Why does't Pru need the space? Upper Dublin Township last year still listed Prudential's local employment at 6,500, according to a bond prospectus reviewed by my colleague Michael Armstrong. But when Mike called to check, the company told him its current employment in the entire Philadelphia-Wilmington region is now closer to 3,300.
- Virginia-based Capital One Corp. is vacating the six-story onetime Pennsylvania Railroad office building next to Wilmington's Frank Furness-designed Amtrak/Septa train station. Capital One took over the 47,000 sq ft building and at least three other downtown office centers housing around 1,000 workers total when it bought ING Direct Bank last year, but the giant bank is consolidating operations with HSBC's former credit card shop, and no longer needs the room.

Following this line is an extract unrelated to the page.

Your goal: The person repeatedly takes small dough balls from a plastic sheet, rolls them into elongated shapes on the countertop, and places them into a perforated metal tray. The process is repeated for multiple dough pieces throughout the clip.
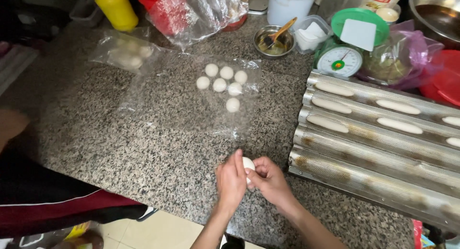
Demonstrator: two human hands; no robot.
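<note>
Both of my hands are cupped around one small white dough ball (248,164) just above the speckled granite counter (143,134). My left hand (231,179) wraps its left side, my right hand (268,178) its right side. Further back, several more white dough balls (223,84) lie on a clear plastic sheet (191,105). To the right stands a perforated, grooved metal baking tray (364,153) with several long shaped dough pieces (330,106) in its far grooves; the near grooves are bare.
A green kitchen scale (340,60), a small metal bowl with a brush (274,39), a white bucket (290,5), plastic bags and a yellow bottle (115,8) line the back. A bag of dough balls (125,52) sits back left. Another person's clothing (48,206) shows at left.
</note>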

Cap One's rep, Summit Realty Advisers LLC, has hired CBRE Group and brokers Dan Reeder, John Caczowka and Brian Hopkins to find new tenants. They're offering it "fully furnished" as of April 1. No immediate comment from Capital One officials about how many jobs they are cutting or what other real estate may go vacant.
- US Healthcare filled "3 owned buildings atd at least 5 other leased office building properties" in the Blue Bell and King of Prussia area in the late 1990s when it was bought by Aetna Inc., along with a printshop and warehouse. All that space is now down to just "two owned buildings" (and a third, no longer needed, that is leased out), Aetna spokesman Elden Roskelley told me last week, after the Wall St Journal reported nearly half of Aetna's corporate workforce no longer goes into the office because it now works from home.